On the positive side, improved weather conditions over the weekend should result in another grass growth spurt and cattle supplies should also tighten this week as farmers flock to Co Laois. This scarcity had already begun to manifest itself yesterday morning as several agents remarked on the scarcity of farmers enquiring about selling.
Prices in the North remain stronger than down south, with 410c/kg available for steers and 400c/kg for young bulls, in addition to free transport.
Having said that, I know that some bulls killed in the midlands last Friday achieved 410c/kg for the U grades and 400c/kg for the Rs.
Quotes are generally at 390-395c/kg for the Us while the R grade quotes are 10c/kg lower at 380-385c/kg. The Os remain at 370-380c/kg. Steer quotes are mainly at 390c/kg, with some farmers bargaining for up to 395c/kg before agreeing to sell. Heifer quotes have now slipped under 400c/kg, with a number of plants offering as little as 395c/kg. However, those same plants, when pushed, are willing to pay 400c/kg base and even 405c/kg in some cases.
Remember, if you are selling non-quality assured stock make sure you know what the factory is going to pay you before you kill.

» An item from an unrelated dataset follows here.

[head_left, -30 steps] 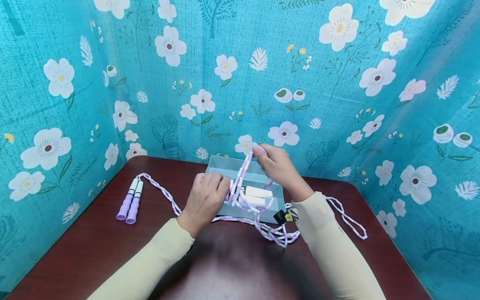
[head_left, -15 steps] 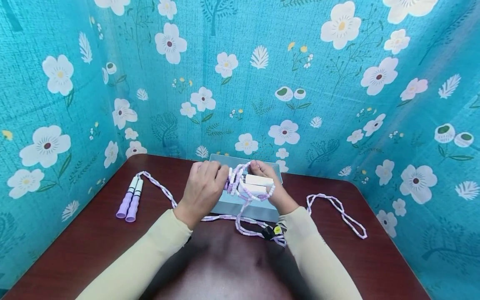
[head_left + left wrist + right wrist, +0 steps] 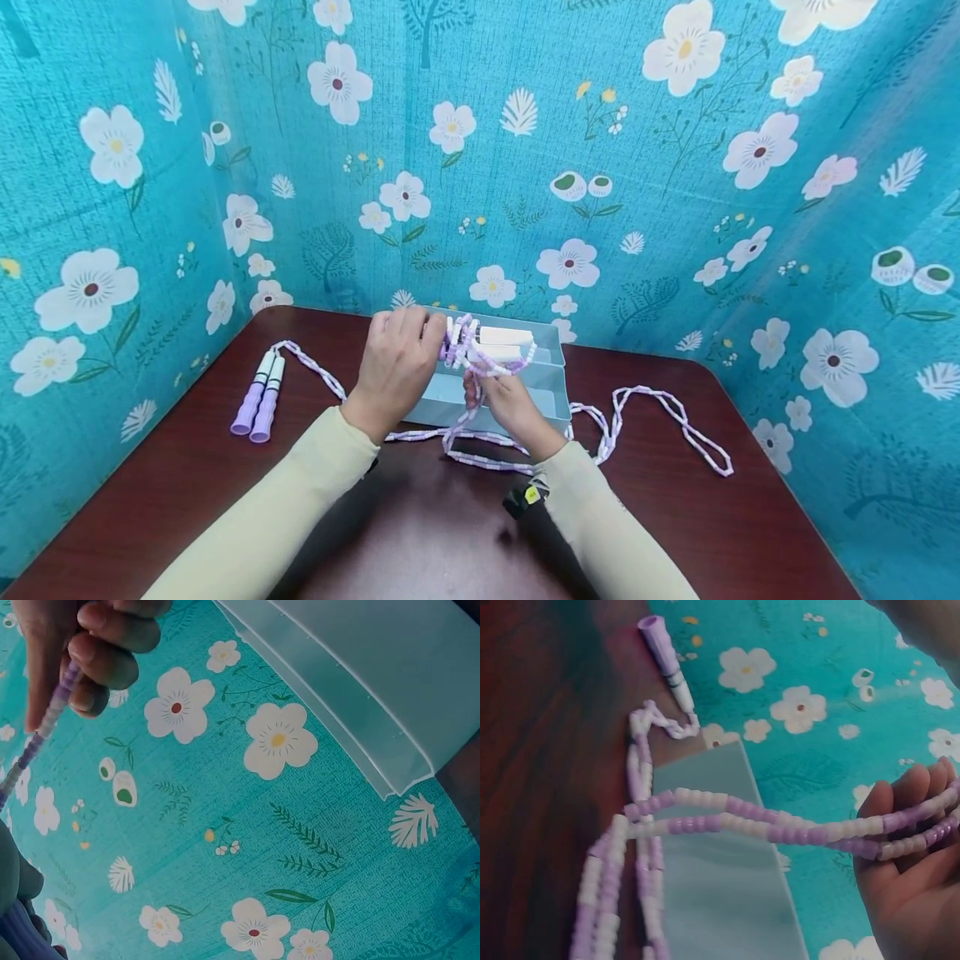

IFA livestock chairman Henry Burns said the factories are finding it impossible to buy cattle at the lower quoted prices and are having to pay a base of €4.00/kg for steers and a base of €4.10/kg for heifers and bulls. He said with the Ploughing match this week and the good weather, farmers have made up their minds they are not parting with cattle at less than a base of €4.00 for bullocks.